Notebook

Deep Learning Models -- A collection of various deep learning architectures, models, and tips for TensorFlow and PyTorch in Jupyter Notebooks.

Author: Sebastian Raschka
GitHub Repository: https://github.com/rasbt/deeplearning-models

In [1]:

%load_ext watermark
%watermark -a 'Sebastian Raschka' -v -p torch

Sebastian Raschka 

CPython 3.6.8
IPython 7.2.0

torch 1.0.0

Runs on CPU or GPU (if available)

Model Zoo -Standardizing Images¶

This notebook provides an example for working with standardized images, that is, images where the image pixels in each image has mean zero and unit variance across the channel.

The general equation for z-score standardization is computed as

$x' = \frac{x_i - \mu}{\sigma}$

where $\mu$ is the mean and $\sigma$ is the standard deviation of the training set, respectively. Then $x_i'$ is the scaled feature feature value, and $x_i$ is the original feature value.

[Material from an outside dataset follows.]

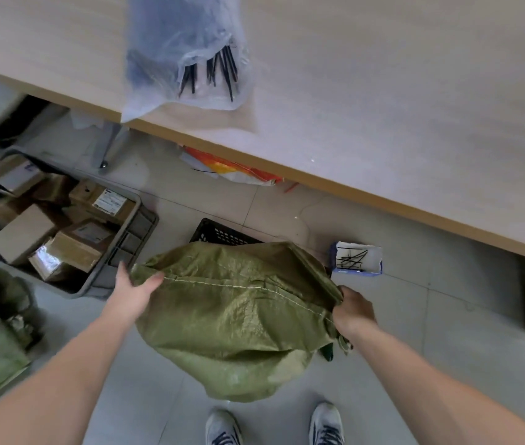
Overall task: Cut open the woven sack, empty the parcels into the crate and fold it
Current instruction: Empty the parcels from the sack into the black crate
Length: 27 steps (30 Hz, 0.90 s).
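Two corners of the sack are gripped: one is pinched by the left hand, the other bunched in the right hand. Parcels could be spilled on the floor, since the crate lies beyond the left hand.

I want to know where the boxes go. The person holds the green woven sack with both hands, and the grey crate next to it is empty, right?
Not quite. The grey plastic crate is not empty: the head view shows brown cardboard parcels already in it. The rest is right: the left hand and the right hand both hold the green woven sack.
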Available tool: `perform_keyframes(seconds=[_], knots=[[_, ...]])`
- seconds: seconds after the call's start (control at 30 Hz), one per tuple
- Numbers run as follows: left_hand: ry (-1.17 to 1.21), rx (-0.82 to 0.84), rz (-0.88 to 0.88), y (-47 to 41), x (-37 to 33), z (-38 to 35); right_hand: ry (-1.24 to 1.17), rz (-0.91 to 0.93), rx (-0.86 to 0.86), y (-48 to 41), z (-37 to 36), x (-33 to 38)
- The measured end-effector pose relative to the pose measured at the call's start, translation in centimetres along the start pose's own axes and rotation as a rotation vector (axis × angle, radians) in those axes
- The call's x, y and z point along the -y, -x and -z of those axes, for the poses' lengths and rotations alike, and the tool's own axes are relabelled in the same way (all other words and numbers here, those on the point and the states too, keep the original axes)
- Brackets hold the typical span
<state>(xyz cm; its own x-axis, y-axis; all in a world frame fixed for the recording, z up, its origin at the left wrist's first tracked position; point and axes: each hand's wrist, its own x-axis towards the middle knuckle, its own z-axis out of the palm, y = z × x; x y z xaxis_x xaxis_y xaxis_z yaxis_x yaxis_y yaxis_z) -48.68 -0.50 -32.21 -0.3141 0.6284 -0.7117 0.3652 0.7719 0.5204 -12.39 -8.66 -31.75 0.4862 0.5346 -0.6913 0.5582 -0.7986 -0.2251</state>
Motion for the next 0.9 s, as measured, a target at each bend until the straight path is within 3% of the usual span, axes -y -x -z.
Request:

I.e, for grayscale images, we would obtain 1 mean and 1 standard deviation. For RGB images (3 color channels), we would obtain 3 mean values and 3 standard deviations.

Imports¶

In [2]:

import time
import numpy as np
import torch
import torch.nn.functional as F
from torchvision import datasets
from torchvision import transforms
from torch.utils.data import DataLoader


if torch.cuda.is_available():
    torch.backends.cudnn.deterministic = True

Settings and Dataset¶

In [3]:

##########################
### SETTINGS
##########################

# Device
device = torch.device("cuda:0" if torch.cuda.is_available() else "cpu")

# Hyperparameters
random_seed = 1
learning_rate = 0.05
num_epochs = 10
batch_size = 128

# Architecture
num_classes = 10

Compute the Mean and Standard Deviation for Normalization¶

First, we need to determine the mean and standard deviation for each color channel in the training set. Since we assume the entire dataset does not fit into the computer memory all at once, we do this in an incremental fashion, as shown below.

In [4]:

##############################
### PRELIMINARY DATALOADER
##############################


train_dataset = datasets.MNIST(root='data', 
                               train=True, 
                               transform=transforms.ToTensor(),
                               download=True)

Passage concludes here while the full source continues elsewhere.